Tony Blair was just following intelligence, Alastair Campbell tells ITV News

Tony Blair was just following intelligence when Britain went to war with Iraq, his former chief spin doctor has told ITV News.

Alastair Campbell said the ultimate decision to go to war was the then prime minister's.

Asked why Blair did not properly test the evidence before leading Britain into battle, Campbell claimed he did.

"The reality is, if he is the prime minister, he is entitled to see intelligence, and he was testing it the whole time," he said.

"Just because they weren't sitting around a table together, they were testing this the whole way through."
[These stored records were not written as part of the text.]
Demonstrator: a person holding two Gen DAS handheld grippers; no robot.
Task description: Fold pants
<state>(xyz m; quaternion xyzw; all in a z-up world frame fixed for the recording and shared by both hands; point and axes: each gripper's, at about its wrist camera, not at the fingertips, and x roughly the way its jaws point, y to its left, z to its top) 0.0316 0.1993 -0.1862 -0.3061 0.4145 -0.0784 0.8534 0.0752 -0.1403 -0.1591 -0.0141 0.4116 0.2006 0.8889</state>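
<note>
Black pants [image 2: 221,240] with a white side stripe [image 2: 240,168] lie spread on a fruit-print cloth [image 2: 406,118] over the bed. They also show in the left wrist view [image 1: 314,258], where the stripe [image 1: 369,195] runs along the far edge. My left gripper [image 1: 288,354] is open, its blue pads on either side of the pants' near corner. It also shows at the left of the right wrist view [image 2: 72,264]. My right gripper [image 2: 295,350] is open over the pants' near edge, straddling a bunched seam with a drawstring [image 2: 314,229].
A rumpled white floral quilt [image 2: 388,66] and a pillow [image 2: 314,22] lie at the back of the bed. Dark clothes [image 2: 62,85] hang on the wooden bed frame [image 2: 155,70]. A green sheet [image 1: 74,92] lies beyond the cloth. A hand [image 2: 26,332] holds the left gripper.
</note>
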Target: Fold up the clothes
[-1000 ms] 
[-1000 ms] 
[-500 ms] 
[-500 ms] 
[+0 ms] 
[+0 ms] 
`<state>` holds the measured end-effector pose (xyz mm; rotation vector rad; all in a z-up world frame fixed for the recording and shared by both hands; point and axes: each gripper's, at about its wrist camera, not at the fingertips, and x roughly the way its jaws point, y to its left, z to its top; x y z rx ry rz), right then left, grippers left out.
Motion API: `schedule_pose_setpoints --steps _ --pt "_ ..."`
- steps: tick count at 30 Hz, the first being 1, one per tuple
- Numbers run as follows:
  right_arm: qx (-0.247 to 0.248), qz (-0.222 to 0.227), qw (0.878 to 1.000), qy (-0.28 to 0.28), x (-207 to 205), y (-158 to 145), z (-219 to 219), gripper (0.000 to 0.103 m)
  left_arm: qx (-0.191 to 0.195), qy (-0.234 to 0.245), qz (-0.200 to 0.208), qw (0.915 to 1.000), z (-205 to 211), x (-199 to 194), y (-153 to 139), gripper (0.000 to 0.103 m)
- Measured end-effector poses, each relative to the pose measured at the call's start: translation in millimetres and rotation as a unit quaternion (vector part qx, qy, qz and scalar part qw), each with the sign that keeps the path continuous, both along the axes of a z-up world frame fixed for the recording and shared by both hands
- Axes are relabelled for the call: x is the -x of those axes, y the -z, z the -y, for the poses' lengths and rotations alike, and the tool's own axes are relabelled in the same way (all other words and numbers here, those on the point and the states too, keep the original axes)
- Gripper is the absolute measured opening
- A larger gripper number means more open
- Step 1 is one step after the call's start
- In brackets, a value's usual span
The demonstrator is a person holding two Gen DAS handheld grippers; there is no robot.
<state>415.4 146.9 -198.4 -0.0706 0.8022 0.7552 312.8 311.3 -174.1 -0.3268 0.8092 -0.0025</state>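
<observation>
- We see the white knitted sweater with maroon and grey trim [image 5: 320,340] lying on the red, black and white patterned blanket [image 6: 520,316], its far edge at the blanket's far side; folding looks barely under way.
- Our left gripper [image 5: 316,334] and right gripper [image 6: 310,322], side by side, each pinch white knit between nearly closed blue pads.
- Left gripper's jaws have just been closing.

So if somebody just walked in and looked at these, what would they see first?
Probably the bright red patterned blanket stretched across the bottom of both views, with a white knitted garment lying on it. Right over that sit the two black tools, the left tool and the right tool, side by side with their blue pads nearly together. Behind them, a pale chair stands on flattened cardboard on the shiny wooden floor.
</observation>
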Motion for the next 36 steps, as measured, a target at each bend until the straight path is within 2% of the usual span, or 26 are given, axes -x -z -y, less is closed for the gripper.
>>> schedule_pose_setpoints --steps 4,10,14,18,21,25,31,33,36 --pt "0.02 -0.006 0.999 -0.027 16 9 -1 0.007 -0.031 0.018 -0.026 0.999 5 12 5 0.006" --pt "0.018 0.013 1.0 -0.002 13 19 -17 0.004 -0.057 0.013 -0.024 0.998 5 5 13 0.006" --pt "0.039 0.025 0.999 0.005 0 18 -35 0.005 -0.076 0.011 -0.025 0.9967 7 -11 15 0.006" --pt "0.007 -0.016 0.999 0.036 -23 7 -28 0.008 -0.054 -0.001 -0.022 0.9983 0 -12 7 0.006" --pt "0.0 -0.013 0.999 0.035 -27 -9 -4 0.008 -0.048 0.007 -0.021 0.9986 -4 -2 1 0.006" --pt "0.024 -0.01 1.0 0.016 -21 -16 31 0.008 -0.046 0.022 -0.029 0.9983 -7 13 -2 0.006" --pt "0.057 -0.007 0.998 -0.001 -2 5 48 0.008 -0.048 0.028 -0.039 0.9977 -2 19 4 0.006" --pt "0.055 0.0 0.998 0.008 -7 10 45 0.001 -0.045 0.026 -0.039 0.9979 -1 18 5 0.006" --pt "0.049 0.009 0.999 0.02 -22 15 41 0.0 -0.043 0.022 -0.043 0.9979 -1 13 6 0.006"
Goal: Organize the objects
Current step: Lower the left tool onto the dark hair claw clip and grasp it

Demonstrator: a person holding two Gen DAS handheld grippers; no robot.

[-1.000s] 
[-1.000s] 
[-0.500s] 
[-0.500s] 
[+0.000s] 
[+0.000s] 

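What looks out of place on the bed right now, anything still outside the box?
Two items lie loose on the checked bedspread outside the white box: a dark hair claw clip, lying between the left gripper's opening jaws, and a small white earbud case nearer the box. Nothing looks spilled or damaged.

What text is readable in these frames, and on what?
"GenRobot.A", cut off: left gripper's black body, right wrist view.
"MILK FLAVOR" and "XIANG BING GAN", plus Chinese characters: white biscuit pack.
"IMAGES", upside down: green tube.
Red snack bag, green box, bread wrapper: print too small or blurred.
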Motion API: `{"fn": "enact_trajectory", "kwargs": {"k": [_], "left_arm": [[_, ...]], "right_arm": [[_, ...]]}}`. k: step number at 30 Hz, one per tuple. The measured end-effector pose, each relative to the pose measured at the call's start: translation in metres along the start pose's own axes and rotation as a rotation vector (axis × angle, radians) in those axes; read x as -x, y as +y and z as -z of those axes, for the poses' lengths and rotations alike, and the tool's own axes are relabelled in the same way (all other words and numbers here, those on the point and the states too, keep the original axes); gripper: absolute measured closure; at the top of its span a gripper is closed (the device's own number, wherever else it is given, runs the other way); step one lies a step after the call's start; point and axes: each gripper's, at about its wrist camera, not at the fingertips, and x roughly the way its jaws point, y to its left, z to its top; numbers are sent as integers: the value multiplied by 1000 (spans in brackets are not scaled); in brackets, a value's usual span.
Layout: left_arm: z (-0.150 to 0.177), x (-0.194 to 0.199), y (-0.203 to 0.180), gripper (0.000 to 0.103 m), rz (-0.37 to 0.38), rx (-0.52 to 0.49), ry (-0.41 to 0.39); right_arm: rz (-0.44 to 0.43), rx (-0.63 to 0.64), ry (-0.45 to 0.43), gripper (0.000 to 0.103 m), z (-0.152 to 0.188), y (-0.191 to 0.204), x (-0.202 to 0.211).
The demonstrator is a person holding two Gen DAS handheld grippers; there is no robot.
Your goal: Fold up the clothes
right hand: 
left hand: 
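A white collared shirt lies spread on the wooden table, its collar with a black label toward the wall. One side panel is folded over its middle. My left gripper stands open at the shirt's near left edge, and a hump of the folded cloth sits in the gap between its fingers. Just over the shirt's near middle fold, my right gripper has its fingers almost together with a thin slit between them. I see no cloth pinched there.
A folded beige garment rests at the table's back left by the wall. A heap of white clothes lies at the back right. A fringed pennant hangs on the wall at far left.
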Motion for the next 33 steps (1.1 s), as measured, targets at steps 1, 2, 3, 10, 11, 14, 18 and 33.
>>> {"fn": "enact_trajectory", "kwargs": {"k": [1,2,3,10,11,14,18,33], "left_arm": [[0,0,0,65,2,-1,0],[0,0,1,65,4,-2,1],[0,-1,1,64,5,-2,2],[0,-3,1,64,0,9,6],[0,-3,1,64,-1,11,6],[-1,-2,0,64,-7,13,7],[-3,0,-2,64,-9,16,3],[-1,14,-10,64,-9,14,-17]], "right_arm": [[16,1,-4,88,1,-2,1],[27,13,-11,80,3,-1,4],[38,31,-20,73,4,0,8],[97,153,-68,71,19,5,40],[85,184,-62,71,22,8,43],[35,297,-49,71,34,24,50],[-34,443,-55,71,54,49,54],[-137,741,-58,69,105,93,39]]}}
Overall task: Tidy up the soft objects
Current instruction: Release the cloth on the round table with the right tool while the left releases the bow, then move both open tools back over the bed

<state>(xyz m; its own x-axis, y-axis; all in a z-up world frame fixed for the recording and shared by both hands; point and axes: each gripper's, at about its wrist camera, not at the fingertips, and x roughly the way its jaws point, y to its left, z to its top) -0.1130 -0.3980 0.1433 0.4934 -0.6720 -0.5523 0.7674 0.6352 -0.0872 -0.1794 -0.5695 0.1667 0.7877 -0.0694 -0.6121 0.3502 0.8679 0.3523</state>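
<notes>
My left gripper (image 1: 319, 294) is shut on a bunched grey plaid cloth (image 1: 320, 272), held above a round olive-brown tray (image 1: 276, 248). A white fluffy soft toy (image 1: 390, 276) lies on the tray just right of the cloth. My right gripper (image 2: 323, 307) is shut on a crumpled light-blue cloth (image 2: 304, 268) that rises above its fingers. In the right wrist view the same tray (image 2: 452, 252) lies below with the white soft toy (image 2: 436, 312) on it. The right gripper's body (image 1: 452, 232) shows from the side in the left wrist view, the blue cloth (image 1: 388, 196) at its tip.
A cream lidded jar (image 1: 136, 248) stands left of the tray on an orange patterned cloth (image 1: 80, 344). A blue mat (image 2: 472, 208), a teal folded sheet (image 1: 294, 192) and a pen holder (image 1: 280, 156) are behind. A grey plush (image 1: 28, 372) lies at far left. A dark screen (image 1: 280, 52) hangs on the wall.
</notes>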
He added: "Blair will not evade responsibility, he will not seek to pass the buck."

Campbell and Blair together in 2001. Credit: PA

Campbell was himself involved in drafting dossiers on whether Saddam Hussein had access to weapons of mass destruction.

The Chilcot report concluded the evidence the government had on this was "flawed" and the legal basis for going to war was "far from satisfactory".

But Campbell defended the decision, saying: "We've had to deal for the last many years with these allegations of falsifying intelligence, of lying about it, of deceit.

"I do think it's important that that should, as Tony Blair has said, be laid to rest.

"Ultimately, Tony Blair was the prime minister and it was him who had to make the judgment."